If
the files are empowered with computing capability, you will be thereby greatly
benefited, such as, reducing database output bottlenecks, cutting down database
costs, alleviating database expansion pressure and making data easier to be
managed.
There
are a lot of files outside the database, each of which contains some structured
data, such as: text file, Excel file, log file and binary file. In order to use
these structured data in an application, the general practice is to import data
into a database, then compute them via database interface, and the computed
results are returnedeventually.
However,
there are many disadvantages if you perform computing after importing the files
into the database:
Additional workloads. To import the files into
the database, additional ETL development works are usually required. In many
cases, you have to cope with a series of excess works, such as incremental data
processing, scheduler implementation, stored procedure development and database
authorization configuration. By doing so, the workload is further increased.

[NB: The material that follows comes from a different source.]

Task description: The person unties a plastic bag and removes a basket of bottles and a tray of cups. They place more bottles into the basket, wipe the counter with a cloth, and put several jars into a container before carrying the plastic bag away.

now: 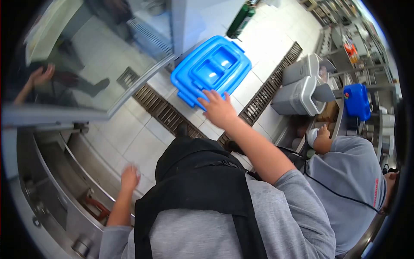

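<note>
A stack of blue plastic tubs (211, 64) sits upside down on the tiled floor in front of me. My right hand (218, 108) reaches out to it with fingers spread, the fingertips resting on its near edge without gripping. My left hand (129, 177) hangs low by my side, slightly blurred, fingers loose and holding nothing, next to a stainless steel unit (51, 185). I wear a grey shirt and a black apron (198, 190).
A metal floor drain grate (164, 112) runs across the white tiles. Two grey lidded bins (297, 88) stand at the right, and a green cylinder (240, 19) at the top. A co-worker in a grey shirt (353, 181) stands close on my right. A reflective steel door (86, 60) hangs open at the left.
</note>
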The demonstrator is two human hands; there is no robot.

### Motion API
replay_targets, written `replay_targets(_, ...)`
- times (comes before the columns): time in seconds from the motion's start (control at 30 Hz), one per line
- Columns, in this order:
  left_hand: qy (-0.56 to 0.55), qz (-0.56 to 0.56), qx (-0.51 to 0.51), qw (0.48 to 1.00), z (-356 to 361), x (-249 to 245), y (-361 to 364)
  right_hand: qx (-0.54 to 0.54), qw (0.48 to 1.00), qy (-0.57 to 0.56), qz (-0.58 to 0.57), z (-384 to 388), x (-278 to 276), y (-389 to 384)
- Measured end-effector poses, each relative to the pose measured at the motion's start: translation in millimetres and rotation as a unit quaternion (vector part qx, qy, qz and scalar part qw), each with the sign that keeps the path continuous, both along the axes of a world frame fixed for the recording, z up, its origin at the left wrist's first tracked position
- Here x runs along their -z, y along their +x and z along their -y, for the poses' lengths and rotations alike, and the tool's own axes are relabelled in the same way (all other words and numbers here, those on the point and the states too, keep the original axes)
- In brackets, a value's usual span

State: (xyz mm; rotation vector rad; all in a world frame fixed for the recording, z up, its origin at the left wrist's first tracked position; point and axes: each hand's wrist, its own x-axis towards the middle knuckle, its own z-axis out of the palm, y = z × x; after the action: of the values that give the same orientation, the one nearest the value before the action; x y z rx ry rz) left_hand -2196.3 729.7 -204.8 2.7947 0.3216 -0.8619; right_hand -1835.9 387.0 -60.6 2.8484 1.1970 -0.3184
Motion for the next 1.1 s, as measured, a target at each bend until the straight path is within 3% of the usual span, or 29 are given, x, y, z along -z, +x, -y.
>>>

Increased database output load. Some files include a
large amount of data like web logs. After importing data into the database,
these data occupy expensive storage space of database, plus database License,
CPU resources, Network IO, all of these will increase more loads on database
output.
Boosted database expansion. As the database output
load has increased due to more data, this will give impetus to expansion of the
database. More often than not, Users have to upgrade and expand the database by
purchasing more expensive dedicated storage devices, database License, server
CPU. Sometimes, just expansion alone is not enough. Therefore you also need to
buy some more upscale servers dedicated to the database.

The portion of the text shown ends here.